Actuellement, la chirurgie est toujours le traitement standard du CCR et, selon l’emplacement et le stade de la tumeur, une radiothérapie, un traitement médicamenteux systémique ou une combinaison des deux sont possibles10. Bien que ces modalités de traitement traditionnelles aient fait de grands progrès, en raison de l’hétérogénéité élevée et du taux de récidive du CCR, le pronostic est mauvais et l’effet du traitement n’est pas idéal11,12. Par conséquent, la détection précoce, le diagnostic précoce et le traitement complet sont essentiels pour améliorer le taux de survie des patients atteints de CCR, et il est particulièrement important de prêter attention à la transformation de la colite ulcéreuse en CCR. Au fil des ans, la médecine traditionnelle chinoise (MTC) a attiré beaucoup d’attention dans le traitement de l’UC-CRC ou de la gastrite chronique en raison de ses effets secondaires limités et de son efficacité significative. Sur la base d’un traitement dialectique, les célèbres praticiens de la médecine chinoise de différentes générations ont créé un grand nombre de prescriptions classiques, telles que la décoction Huangqi Jianzhong13, la décoction Sijunzi14 et la pilule Sishen15.
La décoction de Liujunzi (LJZD) est issue des travaux de Yi Xue Zheng Zhuan compilés sous la dynastie Ming et est une prescription classique de la MTC16. Comme le montre le tableau 1, le LJZD se compose de six herbes traditionnelles, dont Codonopsis pilosula (Franch.) Nannf. (Dangshen), Poria cocos (Schw.), Loup (Fuling), Atractylodes macrocephala Koidz. (Baizhu), Glycyrrhiza uralensis Fisch. (Gancao), Citrus reticulata Blanco (Chenpi) et Pinellia ternata (Thunb.) Breit (Banxia), qui a pour effet de reconstituer le qi et de renforcer la rate, d’assécher l’humidité et de résoudre les mucosités.
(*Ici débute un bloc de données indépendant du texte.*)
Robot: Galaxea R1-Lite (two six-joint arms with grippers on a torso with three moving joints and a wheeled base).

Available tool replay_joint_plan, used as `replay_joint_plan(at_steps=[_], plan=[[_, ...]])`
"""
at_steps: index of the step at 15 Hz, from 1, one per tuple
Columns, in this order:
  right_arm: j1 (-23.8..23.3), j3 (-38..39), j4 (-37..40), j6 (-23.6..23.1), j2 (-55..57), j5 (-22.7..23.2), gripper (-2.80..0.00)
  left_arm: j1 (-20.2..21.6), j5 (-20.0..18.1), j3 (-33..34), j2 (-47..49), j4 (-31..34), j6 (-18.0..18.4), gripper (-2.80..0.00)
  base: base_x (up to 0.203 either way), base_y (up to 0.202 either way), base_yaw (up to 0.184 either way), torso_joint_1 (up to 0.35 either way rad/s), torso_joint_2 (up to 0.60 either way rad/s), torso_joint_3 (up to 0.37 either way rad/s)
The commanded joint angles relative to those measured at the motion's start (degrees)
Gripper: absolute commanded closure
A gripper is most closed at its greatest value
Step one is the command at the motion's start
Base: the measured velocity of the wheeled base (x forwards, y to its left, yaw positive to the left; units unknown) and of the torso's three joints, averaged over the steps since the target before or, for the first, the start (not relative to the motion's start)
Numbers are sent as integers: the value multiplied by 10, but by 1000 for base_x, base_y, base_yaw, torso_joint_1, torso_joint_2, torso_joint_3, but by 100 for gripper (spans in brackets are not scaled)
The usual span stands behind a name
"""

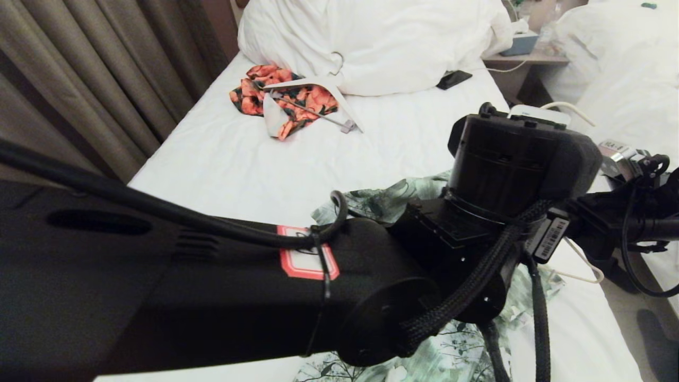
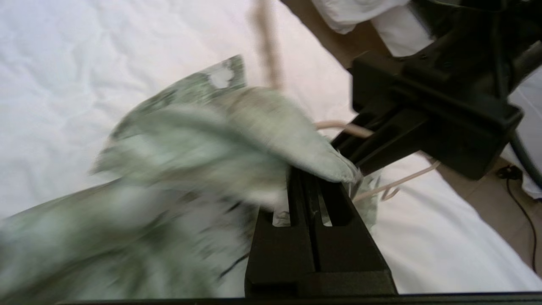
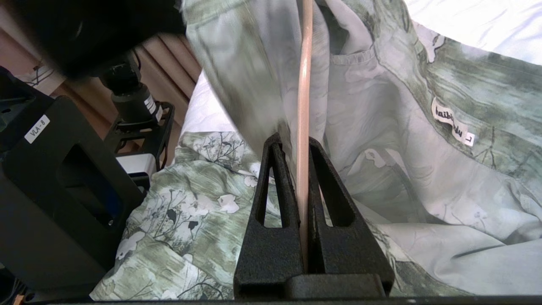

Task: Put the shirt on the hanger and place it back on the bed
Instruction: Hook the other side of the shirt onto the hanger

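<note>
1. The large bed with a plain white sheet (image 1: 223,159) fills the scene, with bulky white pillows (image 1: 371,42) at its far end. The task items lie at the near right, close to the bed's right edge.

2. The short-sleeved collared shirt in a green and white brushed print with white flowers and dark branch lines (image 3: 423,169) lies crumpled on the sheet, partly lifted. Its inside faces up near the collar, where a small white label shows. It is not yet on the hanger.

3. The left gripper (image 2: 315,186) reaches across from the near left. Its jaws are clamped together on a fold of the shirt, which bunches over the fingertips.

4. The right gripper (image 3: 302,169) enters from the right. Its jaws are clamped on the thin cream-coloured wire hanger (image 3: 304,106), whose rod runs up between the fingers against the shirt fabric.

5. Risk: the two grippers work close together, so a wide sweep of the left arm may strike the right gripper or knock the hanger askew.

6. Risk: the thin rod may twist or slip in the jaws if the fabric drags on it.

7. Risk: the fold held is small, so the cloth may pull free, or the hanger end may catch outside the neck opening.
</note>
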Motion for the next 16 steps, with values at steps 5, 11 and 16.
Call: replay_joint_plan(at_steps=[5, 11, 16], plan=[[2, 3, 1, -3, 5, 5, 0, -27, 5, -103, 61, 19, 5, 0, 0, 0, 0, 0, 0, 0], [1, 0, 1, -3, 2, 5, 0, -76, 17, -27, 25, 28, -7, 0, 0, 0, 0, 0, 0, 0], [-3, -1, 1, -3, -1, 5, 0, -89, 23, 72, -12, 25, -49, 0, 0, 0, 0, 0, 0, 0]])
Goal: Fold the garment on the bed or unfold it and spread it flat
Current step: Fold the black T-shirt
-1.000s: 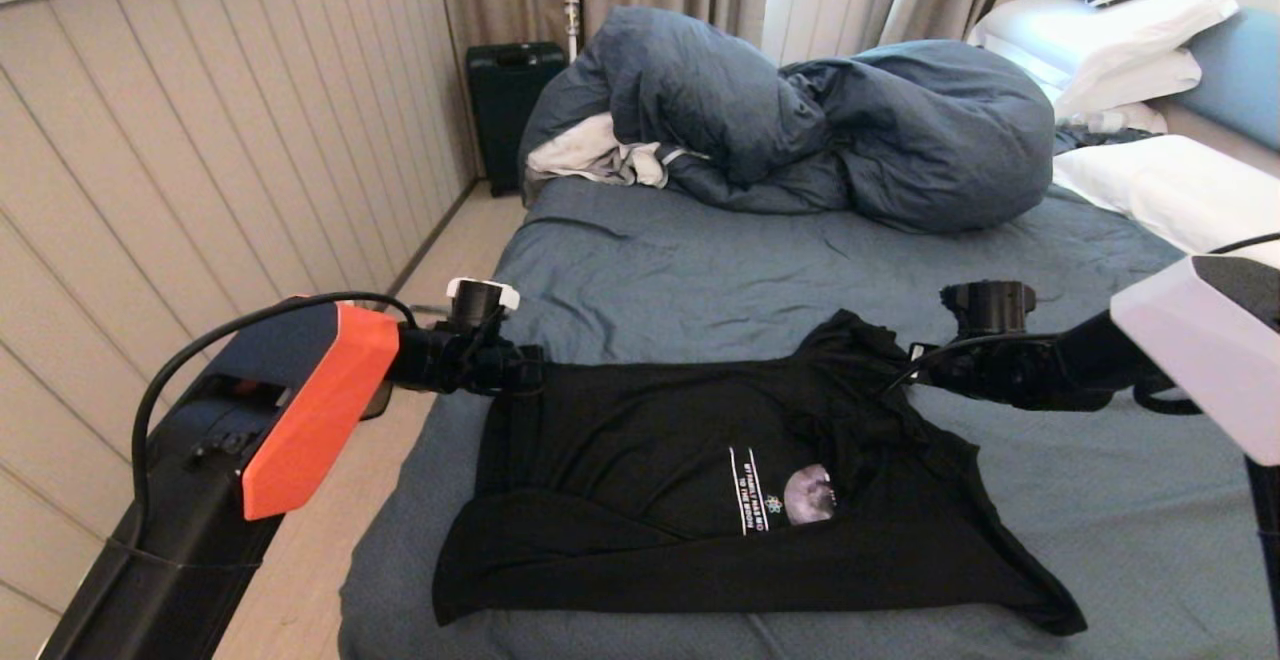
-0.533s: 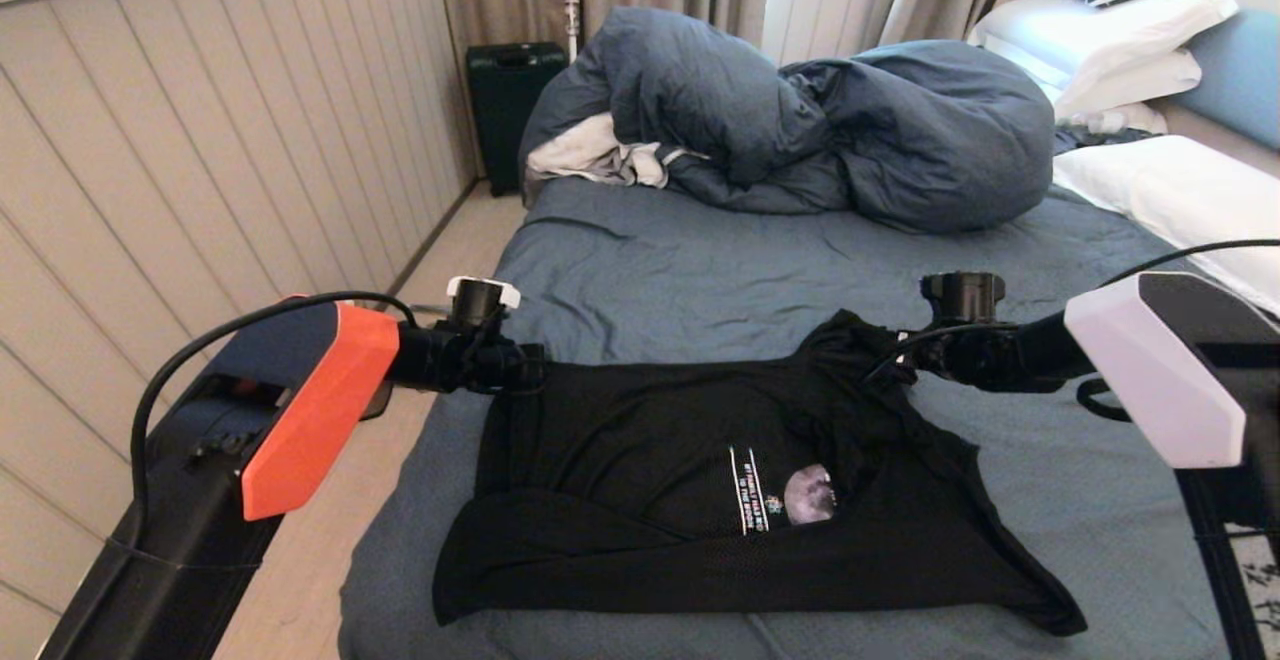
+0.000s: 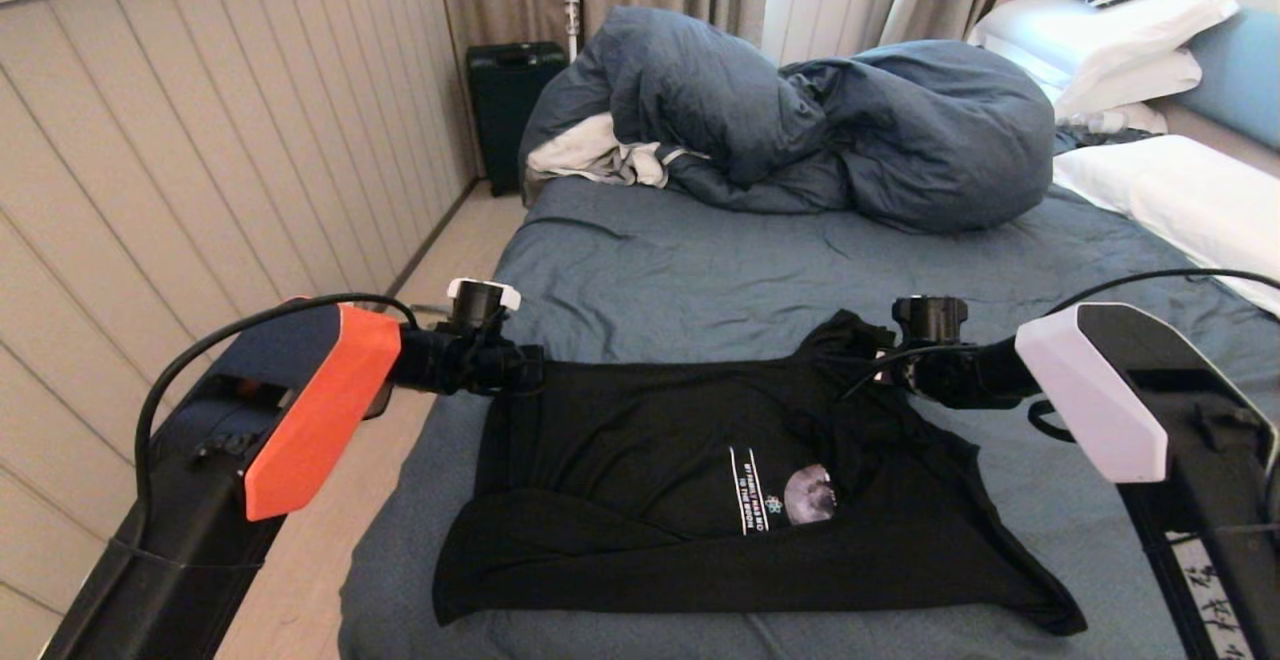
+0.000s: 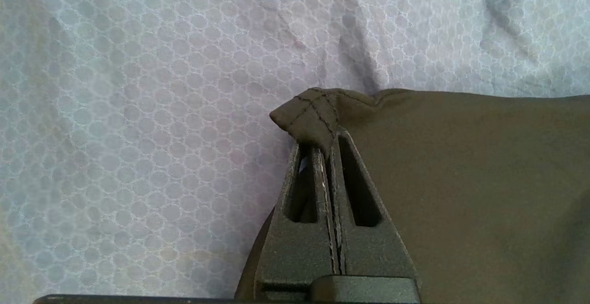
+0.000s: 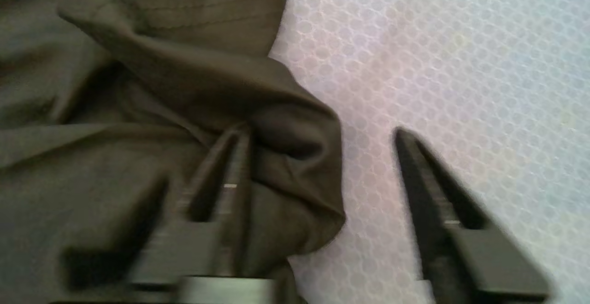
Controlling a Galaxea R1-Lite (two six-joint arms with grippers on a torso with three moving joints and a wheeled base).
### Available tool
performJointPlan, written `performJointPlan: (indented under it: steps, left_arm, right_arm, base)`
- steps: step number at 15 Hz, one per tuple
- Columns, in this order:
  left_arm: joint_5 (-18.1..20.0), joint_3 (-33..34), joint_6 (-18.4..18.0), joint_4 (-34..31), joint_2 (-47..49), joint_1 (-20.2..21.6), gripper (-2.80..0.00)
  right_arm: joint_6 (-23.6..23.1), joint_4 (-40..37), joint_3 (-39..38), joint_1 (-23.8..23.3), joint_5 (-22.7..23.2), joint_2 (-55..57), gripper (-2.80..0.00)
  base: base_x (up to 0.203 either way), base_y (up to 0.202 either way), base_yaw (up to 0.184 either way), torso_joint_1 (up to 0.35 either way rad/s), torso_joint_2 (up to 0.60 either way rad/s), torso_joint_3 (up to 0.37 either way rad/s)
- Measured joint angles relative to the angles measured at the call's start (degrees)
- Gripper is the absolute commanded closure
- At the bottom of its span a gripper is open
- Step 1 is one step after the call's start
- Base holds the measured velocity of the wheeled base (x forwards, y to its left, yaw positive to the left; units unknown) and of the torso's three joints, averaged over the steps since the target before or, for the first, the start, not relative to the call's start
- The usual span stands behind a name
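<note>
Bed [image 3: 700, 270] w/ garment [image 3: 720, 500], duvet [image 3: 820, 120], pillows [image 3: 1170, 190] on it.

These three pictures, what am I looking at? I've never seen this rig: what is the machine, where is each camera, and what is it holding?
It is a two-armed robot at a bed. The wide picture comes from a camera on its head; the two close-ups come from cameras on its wrists, looking along the fingers. A black T-shirt lies on the blue sheet, partly bunched on the robot's right. The left gripper, on the orange-shelled arm, is shut on a corner of the T-shirt. The right gripper, on the white-shelled arm, is open: one finger lies over the bunched fabric, the other over bare sheet, holding nothing. Behind are a heaped duvet and pillows.
</note>
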State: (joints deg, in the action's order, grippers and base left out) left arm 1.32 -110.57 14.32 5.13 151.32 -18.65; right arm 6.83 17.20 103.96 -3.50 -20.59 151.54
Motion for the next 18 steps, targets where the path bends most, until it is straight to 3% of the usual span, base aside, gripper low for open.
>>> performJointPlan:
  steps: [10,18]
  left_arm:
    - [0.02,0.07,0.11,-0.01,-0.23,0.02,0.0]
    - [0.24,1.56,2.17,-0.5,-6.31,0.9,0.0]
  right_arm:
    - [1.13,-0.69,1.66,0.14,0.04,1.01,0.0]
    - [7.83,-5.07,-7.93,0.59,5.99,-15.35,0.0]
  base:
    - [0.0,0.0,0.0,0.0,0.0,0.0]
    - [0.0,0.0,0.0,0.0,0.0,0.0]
Dans la pratique clinique moderne, il est souvent utilisé pour traiter la gastrite chronique, les ulcères gastriques et les ulcères duodénaux. La recherche pharmacologique moderne a montré que la LJZD et la LJZD modifiée ont une valeur d’application élevée dans le traitement adjuvant de la colite ulcéreuse et du cancer du tube digestif 17,18,19.
À l’heure actuelle, il existe de nombreuses façons de construire des modèles murins UC-CRC, mais le modèle murin induit par l’azoxyméthane (AOM)/sulfate de dextran sodique (DSS) est le modèle UC-CRC le plus largement utilisé ; les symptômes cliniques, les observations morphologiques et pathologiques ont prouvé que le modèle est très similaire à l’UC-CRC humaine20,21. Le principe de base est d’induire d’abord la cancérogenèse avec l’OMA cancérigène chimique, puis d’exposer continuellement les souris à l’environnement de stimulation inflammatoire du DSS pour simuler les dommages continus et la réparation de l’épithélium de la muqueuse intestinale, construisant ainsi un modèle murin UC-CRC22. L’objectif de cette étude est d’établir un modèle murin de CCR-UC par injection intrapéritonéale d’OMA et stimulation cyclique du DSS à court terme et d’évaluer l’effet du médicament et le mécanisme moléculaire de la LJZD sur le CCR-UC afin de fournir une base scientifique pour le traitement du CCR-UC.